Produce word for word the lines of the data below running from the one that has "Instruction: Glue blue" to the one that has "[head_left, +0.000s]", inclusive, and no others.

> **TASK INPUT**
####################

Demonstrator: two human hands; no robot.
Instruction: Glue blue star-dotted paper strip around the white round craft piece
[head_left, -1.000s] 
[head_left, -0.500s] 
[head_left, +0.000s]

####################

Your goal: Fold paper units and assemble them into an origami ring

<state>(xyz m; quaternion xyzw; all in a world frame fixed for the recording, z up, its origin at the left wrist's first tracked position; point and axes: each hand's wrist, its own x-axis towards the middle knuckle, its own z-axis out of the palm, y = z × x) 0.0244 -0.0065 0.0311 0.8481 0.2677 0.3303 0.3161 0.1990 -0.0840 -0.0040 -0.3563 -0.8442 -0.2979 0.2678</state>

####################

> **ANSWER TO THIS EXERCISE**
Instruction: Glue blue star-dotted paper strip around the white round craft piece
[head_left, -1.000s] 
[head_left, -0.500s] 
[head_left, +0.000s]

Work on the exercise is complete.